Let’s take a look at three of the most common user-interaction approaches when developing a mobile web app: slide, flip, and rotation effects.

You can view this code in action here http://slidfast.appspot.com/slide-flip-rotate.html (Note: This demo is built for a mobile device, so fire up an emulator, use your phone or tablet, or reduce the size of your browser window to ~1024px or less).

First, we’ll dissect the slide, flip, and rotation transitions and how they’re accelerated. Notice how each animation only takes three or four lines of CSS and JavaScript.

Sliding

The most common of the three transition approaches, sliding page transitions mimics the native feel of mobile applications.

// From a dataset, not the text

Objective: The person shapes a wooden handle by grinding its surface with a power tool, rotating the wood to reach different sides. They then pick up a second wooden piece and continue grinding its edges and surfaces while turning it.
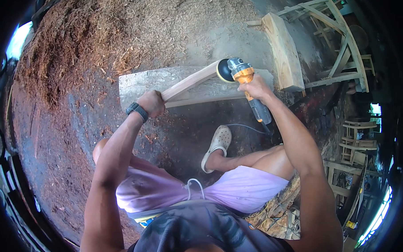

The slide transition is invoked to bring a new content area into the view port.

For the slide effect, first we declare our markup:

<div id="home-page" class="page">
  <h1>Home Page</h1>
</div>

<div id="products-page" class="page stage-right">
  <h1>Products Page</h1>
</div>

<div id="about-page" class="page stage-left">
  <h1>About Page</h1>
</div>

Notice how we have this concept of staging pages left or right. It could essentially be any direction, but this is most common.

We now have animation plus hardware acceleration with just a few lines of CSS. The actual animation happens when we swap classes on the page div elements.

.page {
  position: absolute;
  width: 100%;
  height: 100%;
  /*activate the GPU for compositing each page */
  -webkit-transform: translate3d(0, 0, 0);
}

translate3d(0,0,0) is known as the “silver bullet” approach.

When the user clicks a navigation element, we execute the following JavaScript to swap the classes. No third-party frameworks are being used, this is straight up JavaScript! ;)

function getElement(id) {
  return document.getElementById(id);
}

function slideTo(id) {
  //1.) the page we are bringing into focus dictates how
  // the current page will exit. So let's see what classes
  // our incoming page is using. We know it will have stage[right|left|etc...]
  var classes = getElement(id).className.split(' ');

  //2.) decide if the incoming page is assigned to right or left
  // (-1 if no match)
  var stageType = classes.indexOf('stage-left');

  //3.) on initial page load focusPage is null, so we need
  // to set the default page which we're currently seeing.
  if (FOCUS_PAGE == null) {
    // use home page
    FOCUS_PAGE = getElement('home-page');
  }

  //4.) decide how this focused page should exit.
  if (stageType > 0) {
    FOCUS_PAGE.className = 'page transition stage-right';
  } else {
    FOCUS_PAGE.className = 'page transition stage-left';
  }

  //5. refresh/set the global variable
  FOCUS_PAGE = getElement(id);

  //6. Bring in the new page.
  FOCUS_PAGE.className = 'page transition stage-center';
}

stage-left or stage-right becomes stage-center and forces the page to slide into the center view port. We are completely depending on CSS3 to do the heavy lifting.

.stage-left {
  left: -480px;
}

.stage-right {
  left: 480px;
}

.stage-center {
  top: 0;
  left: 0;
}

Next, let’s take a look at the CSS which handles mobile device detection and orientation. We could address every device and every resolution (see media query resolution). I used just a few simple examples in this demo to cover most portrait and landscape views on mobile devices. This is also useful for applying hardware acceleration per device. For example, since the desktop version of WebKit accelerates all transformed elements (regardless if it’s 2-D or 3-D), it makes sense to create a media query and exclude acceleration at that level. Note that hardware acceleration tricks do not provide any speed improvement under Android Froyo 2.2+. All composition is done within the software.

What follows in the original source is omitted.